Vivian: You’ve forgotten one thing – me.
Philip Marlowe: What’s wrong with you?
Vivian: Nothing you can’t fix.
“The aesthetic device that both Hemingway and Hawks found most evocative of that Bogartian attitude towards the world was ‘oblique, three-cushion dialogue.’ It reflects a world of isolation and indirection, of closed spaces and mistaken purposes, in which pain is chronic, but often treated with defensive irony; a world of actions rather than feelings, in which professions and jobs are important because they are the first line of defence against the pervasive anxiety; a world of journeys to be made, races to be run, duties to be met. It is almost as though both Hawks and Hemingway themselves hid behind their technique, just as their characters use their expertise as a shield against the meaninglessness through which they daily walk. No doubt the pain of the irony is more apparent in Hemingway, but there is a smell of it always in Hawks’ work as well. And that existential odour gives his movies – especially The Big Sleep – a pungency and dimension that they would not otherwise have.
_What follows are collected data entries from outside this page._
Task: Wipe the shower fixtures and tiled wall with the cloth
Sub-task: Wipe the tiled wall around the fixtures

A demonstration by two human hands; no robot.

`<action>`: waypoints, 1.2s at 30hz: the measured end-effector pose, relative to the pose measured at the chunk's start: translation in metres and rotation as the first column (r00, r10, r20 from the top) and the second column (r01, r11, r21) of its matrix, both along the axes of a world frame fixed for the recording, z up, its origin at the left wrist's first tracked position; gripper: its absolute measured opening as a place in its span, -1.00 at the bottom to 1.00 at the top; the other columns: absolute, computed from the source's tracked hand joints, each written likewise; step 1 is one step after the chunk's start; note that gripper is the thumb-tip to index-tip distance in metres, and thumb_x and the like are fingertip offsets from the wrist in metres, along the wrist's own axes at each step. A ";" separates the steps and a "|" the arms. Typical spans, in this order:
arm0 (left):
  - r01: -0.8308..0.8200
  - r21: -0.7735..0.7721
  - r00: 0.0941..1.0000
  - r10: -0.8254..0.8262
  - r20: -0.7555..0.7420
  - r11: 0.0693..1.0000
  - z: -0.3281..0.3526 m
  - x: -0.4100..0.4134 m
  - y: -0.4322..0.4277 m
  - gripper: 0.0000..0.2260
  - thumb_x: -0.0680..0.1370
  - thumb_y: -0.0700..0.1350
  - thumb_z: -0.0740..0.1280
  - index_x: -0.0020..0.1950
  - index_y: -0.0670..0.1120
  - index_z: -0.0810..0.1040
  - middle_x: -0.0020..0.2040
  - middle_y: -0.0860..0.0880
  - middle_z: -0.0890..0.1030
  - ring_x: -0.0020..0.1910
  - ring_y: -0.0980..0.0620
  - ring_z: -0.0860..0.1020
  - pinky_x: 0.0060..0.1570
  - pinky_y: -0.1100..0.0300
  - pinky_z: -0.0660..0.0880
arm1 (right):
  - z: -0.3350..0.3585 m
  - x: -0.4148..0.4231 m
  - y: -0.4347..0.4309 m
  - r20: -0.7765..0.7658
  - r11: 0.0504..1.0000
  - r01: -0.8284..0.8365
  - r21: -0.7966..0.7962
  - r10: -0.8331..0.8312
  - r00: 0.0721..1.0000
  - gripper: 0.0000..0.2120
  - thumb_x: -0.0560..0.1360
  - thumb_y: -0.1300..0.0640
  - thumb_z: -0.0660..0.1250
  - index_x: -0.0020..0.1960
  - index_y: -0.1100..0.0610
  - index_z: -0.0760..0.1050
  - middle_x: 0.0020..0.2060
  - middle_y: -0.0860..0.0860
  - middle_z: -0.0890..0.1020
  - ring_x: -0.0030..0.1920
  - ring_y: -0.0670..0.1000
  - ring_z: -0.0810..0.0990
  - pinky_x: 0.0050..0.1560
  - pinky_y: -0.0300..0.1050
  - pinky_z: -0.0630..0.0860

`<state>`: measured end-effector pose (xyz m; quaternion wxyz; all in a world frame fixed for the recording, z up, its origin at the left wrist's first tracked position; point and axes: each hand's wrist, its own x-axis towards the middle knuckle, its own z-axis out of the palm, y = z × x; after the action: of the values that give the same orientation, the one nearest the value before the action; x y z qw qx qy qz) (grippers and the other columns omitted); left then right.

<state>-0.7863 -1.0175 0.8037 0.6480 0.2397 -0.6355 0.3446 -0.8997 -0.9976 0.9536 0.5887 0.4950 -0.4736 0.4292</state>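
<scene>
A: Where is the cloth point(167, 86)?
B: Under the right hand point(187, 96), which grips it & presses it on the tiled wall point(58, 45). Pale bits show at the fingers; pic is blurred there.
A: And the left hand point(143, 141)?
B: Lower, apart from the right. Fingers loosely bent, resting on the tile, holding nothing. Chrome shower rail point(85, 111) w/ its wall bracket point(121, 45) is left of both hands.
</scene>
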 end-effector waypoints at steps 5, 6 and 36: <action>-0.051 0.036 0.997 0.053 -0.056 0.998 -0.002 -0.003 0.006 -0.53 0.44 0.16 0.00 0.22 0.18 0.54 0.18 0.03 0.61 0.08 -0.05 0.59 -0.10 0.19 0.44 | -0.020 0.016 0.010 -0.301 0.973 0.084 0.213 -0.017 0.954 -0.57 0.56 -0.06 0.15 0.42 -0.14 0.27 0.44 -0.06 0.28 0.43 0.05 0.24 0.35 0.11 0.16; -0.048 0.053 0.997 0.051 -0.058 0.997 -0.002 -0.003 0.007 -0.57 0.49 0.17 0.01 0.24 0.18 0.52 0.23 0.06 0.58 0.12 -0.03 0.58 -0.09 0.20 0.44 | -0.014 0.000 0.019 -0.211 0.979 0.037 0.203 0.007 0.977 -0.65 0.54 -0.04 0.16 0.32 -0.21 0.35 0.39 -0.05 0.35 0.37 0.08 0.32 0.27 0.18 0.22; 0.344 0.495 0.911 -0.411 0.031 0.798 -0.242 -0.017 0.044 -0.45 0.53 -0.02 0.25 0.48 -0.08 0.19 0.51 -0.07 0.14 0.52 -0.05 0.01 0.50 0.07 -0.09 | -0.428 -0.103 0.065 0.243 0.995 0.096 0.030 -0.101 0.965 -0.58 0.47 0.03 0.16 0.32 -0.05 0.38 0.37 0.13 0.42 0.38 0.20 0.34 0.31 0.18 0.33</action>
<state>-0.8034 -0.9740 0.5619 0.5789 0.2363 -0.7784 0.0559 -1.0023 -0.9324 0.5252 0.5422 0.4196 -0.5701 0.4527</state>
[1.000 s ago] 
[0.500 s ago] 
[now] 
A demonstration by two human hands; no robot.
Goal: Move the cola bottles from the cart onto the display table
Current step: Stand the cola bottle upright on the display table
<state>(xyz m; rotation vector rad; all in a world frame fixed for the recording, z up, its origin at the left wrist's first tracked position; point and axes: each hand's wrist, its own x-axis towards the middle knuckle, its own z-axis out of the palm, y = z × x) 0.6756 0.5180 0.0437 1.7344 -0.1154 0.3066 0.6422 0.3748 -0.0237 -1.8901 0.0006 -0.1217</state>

No doubt Howard Hawks will be best remembered as the ultimate Hollywood craftsman. Yet there is a thin but vital strain which makes his films much more than the jewelled, efficiently functioning storytelling machines that they evidently are. Sometimes the emptiness shows through the cracks in the bright laughter; sometimes the breathless dialogue stops cold and the people are left bare of that protective shell. Very seldom, but sometimes.”
James Monaco1
- 1James Monaco, “From the S&S archives: Notes on The Big Sleep, 30 years after,” Sight and Sound (BFI Online), 13 August 2014.